Crevaison : démonter une roue en toute simplicité
Roue avant
- Déconnecter la commande de frein en relevant le levier et en décrochant l’arrêt de câble, sans le dévisser
- Desserrer les écrous de l’axe
- Retirer la roue vers le bas.
Roue arrière
- Débrancher la commande de frein en poussant le levier vers l’avant
- Desserrer les écrous de roue et libérer les tendeurs, sans modifier leur réglage
- Pousser la roue vers l’avant pour la dégager
- Écarter les chaînes sur les côtés, sans les démonter.

Panne moteur : identifier rapidement la cause
Plusieurs symptômes doivent alerter : impossibilité de démarrer, arrêt brutal en cours de route ou fonctionnement irrégulier.

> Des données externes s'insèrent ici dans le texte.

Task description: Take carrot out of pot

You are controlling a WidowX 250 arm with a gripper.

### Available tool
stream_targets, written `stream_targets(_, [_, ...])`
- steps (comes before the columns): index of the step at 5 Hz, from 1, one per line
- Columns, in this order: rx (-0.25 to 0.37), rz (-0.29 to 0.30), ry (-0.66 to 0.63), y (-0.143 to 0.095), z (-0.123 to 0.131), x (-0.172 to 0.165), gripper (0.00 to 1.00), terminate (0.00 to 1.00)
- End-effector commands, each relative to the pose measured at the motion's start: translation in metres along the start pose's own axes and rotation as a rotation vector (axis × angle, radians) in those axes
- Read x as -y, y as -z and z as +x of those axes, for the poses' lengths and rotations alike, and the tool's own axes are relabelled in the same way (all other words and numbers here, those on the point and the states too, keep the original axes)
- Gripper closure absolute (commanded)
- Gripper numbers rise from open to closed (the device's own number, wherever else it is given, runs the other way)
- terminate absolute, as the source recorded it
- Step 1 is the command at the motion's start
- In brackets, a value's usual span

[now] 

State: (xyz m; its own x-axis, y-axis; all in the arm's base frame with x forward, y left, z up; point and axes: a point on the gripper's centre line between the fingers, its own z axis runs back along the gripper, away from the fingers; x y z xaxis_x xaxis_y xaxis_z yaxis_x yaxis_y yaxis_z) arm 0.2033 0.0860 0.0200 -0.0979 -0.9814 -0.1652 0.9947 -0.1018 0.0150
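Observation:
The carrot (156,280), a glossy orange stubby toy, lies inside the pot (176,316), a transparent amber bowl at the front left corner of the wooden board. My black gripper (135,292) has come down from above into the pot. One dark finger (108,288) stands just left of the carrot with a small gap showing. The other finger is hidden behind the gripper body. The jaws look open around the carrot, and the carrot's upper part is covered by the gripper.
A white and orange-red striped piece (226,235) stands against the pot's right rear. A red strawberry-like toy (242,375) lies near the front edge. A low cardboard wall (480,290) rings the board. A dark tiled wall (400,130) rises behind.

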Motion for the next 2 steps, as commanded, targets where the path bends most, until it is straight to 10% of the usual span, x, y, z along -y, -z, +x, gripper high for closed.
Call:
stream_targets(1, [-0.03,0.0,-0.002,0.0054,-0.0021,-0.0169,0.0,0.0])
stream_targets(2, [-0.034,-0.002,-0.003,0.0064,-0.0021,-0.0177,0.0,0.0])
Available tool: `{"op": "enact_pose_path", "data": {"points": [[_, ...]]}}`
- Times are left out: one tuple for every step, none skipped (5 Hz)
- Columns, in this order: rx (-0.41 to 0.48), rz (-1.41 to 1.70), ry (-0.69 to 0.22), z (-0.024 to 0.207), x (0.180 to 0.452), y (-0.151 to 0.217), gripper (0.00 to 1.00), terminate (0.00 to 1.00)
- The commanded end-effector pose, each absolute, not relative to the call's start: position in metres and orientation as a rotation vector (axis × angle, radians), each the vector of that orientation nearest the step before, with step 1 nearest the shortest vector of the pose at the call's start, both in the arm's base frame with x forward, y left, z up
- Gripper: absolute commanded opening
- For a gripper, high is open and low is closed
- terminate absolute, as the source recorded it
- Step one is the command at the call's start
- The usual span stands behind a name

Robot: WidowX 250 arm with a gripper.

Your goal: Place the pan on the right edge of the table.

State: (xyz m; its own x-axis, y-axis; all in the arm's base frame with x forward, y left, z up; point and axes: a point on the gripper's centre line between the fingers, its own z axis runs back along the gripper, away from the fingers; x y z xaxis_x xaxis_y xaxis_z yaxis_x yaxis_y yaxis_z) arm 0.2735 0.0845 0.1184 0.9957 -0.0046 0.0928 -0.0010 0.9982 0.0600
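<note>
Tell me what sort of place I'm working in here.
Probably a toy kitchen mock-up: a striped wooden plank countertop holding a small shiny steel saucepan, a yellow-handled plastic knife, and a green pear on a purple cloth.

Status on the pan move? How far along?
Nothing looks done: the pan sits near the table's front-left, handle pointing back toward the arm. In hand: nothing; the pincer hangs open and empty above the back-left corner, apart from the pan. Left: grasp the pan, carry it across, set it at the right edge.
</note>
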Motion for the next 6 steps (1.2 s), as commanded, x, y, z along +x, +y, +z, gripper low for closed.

Dans la majorité des cas, quelques vérifications simples suffisent à identifier l’origine du problème.
Carburant insuffisant
Une panne sèche peut parfois être contournée grâce à la réserve intégrée. Il est alors recommandé d’incliner fortement le cyclomoteur, à gauche pour un réservoir avant, à droite pour un réservoir arrière, afin de transférer le carburant restant. Cette manipulation, répétée deux fois, permet généralement de parcourir jusqu’à une dizaine de kilomètres supplémentaires.

Alimentation en carburant défaillante
Si le doute persiste, il convient de vérifier l’arrivée d’essence : débrancher le tuyau du carburateur, ouvrir le robinet et contrôler le débit. Un nettoyage du filtre ou des orifices de mise à l’air du bouchon peut s’avérer nécessaire.

Gicleur obstrué
Un gicleur bouché peut perturber le fonctionnement du moteur. Pour y remédier, un simple soufflage à l’aide d’une pompe à pneu suffit après démontage. L’usage d’un fil métallique est à proscrire, au risque d’altérer le calibrage.
Bougie en cause
Une bougie encrassée ou usée reste l’une des causes les plus fréquentes. Son nettoyage ou son remplacement permet souvent de rétablir un fonctionnement normal. Il est d’ailleurs conseillé d’en conserver une neuve en réserve, soigneusement protégée.
Dans certains cas, la bougie peut également être « noyée » : ses électrodes, humides, empêchent toute étincelle. Un séchage minutieux suffit alors à résoudre le problème. Si l’incident se répète, une intervention plus approfondie peut être nécessaire.